- _The task_
From the first line to the last, set down the material exactly and drop every picture.

=== Begin Enclosure ===

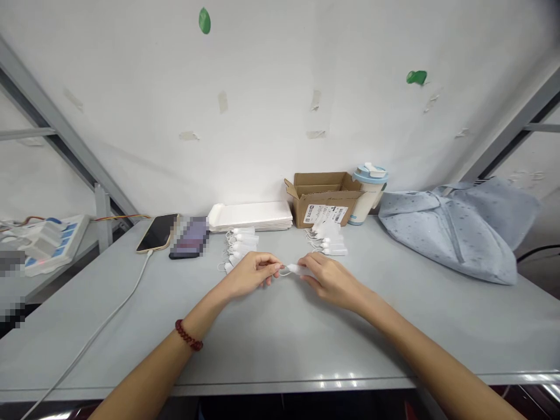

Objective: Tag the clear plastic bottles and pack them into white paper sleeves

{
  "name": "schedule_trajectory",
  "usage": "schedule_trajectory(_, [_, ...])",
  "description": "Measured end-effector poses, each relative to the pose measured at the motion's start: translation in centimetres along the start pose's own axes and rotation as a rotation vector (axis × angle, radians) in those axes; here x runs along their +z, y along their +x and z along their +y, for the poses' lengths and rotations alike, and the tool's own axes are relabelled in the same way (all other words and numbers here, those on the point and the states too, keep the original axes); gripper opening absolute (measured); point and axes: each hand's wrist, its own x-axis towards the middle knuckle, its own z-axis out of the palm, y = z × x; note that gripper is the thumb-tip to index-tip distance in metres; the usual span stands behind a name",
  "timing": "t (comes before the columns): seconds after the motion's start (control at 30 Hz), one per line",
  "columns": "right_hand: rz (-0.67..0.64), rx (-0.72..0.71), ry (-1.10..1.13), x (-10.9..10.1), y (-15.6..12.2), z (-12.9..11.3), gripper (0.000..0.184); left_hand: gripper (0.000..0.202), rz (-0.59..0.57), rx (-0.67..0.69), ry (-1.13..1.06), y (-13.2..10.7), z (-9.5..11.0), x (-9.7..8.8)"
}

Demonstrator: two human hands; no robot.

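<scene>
My right hand (326,279) is closed round a small whitish translucent tube-like piece (294,269), which points left and carries a thin white cord loop. Opposite it, my left hand (256,274) pinches with thumb and forefinger at the cord end of that piece; the exact grip is too small to make out. Behind the left hand lies a group of similar corded pieces (241,240), partly hidden by the hand. A second group (331,244) is beyond the right hand, in front of a brown cardboard box (321,204).
A stack of white flat packets (251,214) lies along the wall. Left of it are a dark pouch-like item (190,237) and a phone (158,232) with a white cable (126,297). At right stand a blue-lidded cup (365,198) and a light blue cloth bag (450,233).
</scene>
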Motion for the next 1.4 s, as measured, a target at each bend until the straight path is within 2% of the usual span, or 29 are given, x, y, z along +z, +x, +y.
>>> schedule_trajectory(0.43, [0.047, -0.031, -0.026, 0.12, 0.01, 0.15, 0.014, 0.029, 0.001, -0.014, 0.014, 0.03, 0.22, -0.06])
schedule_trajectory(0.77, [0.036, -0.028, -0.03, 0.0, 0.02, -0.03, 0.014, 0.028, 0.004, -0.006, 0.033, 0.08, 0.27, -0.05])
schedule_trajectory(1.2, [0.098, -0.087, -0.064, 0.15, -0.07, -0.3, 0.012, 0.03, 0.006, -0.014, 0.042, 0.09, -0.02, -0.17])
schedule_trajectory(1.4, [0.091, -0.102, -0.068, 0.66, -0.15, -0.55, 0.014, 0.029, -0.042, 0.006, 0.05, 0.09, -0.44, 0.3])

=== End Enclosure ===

- _Answer to the problem_
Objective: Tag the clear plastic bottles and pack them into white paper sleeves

{
  "name": "schedule_trajectory",
  "usage": "schedule_trajectory(_, [_, ...])",
  "description": "Measured end-effector poses, each relative to the pose measured at the motion's start: translation in centimetres along the start pose's own axes and rotation as a rotation vector (axis × angle, radians) in those axes; here x runs along their +z, y along their +x and z along their +y, for the poses' lengths and rotations alike, and the tool's own axes are relabelled in the same way (all other words and numbers here, those on the point and the states too, keep the original axes); gripper opening absolute (measured); point and axes: each hand's wrist, its own x-axis towards the middle knuckle, its own z-axis out of the palm, y = z × x; note that gripper is the thumb-tip to index-tip distance in metres; the usual span stands behind a name",
  "timing": "t (comes before the columns): seconds after the motion's start (control at 30 Hz), one per line",
  "columns": "right_hand: rz (-0.67..0.64), rx (-0.72..0.71), ry (-1.10..1.13), x (-10.9..10.1), y (-15.6..12.2), z (-12.9..11.3), gripper (0.000..0.184); left_hand: gripper (0.000..0.202), rz (-0.59..0.57), rx (-0.67..0.69), ry (-1.13..1.06), y (-13.2..10.7), z (-9.5..11.0), x (-9.7..8.8)"
}

Demonstrator: two human hands; no robot.

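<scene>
My right hand (326,279) is closed round a small whitish translucent tube-like piece (294,269), which points left and carries a thin white cord loop. Opposite it, my left hand (256,274) pinches with thumb and forefinger at the cord end of that piece; the exact grip is too small to make out. Behind the left hand lies a group of similar corded pieces (241,240), partly hidden by the hand. A second group (331,244) is beyond the right hand, in front of a brown cardboard box (321,204).
A stack of white flat packets (251,214) lies along the wall. Left of it are a dark pouch-like item (190,237) and a phone (158,232) with a white cable (126,297). At right stand a blue-lidded cup (365,198) and a light blue cloth bag (450,233).
</scene>
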Motion for the next 1.4 s, as measured, a target at each bend until the straight path is within 2% of the usual span, or 29 are given, x, y, z along +z, +x, +y.
>>> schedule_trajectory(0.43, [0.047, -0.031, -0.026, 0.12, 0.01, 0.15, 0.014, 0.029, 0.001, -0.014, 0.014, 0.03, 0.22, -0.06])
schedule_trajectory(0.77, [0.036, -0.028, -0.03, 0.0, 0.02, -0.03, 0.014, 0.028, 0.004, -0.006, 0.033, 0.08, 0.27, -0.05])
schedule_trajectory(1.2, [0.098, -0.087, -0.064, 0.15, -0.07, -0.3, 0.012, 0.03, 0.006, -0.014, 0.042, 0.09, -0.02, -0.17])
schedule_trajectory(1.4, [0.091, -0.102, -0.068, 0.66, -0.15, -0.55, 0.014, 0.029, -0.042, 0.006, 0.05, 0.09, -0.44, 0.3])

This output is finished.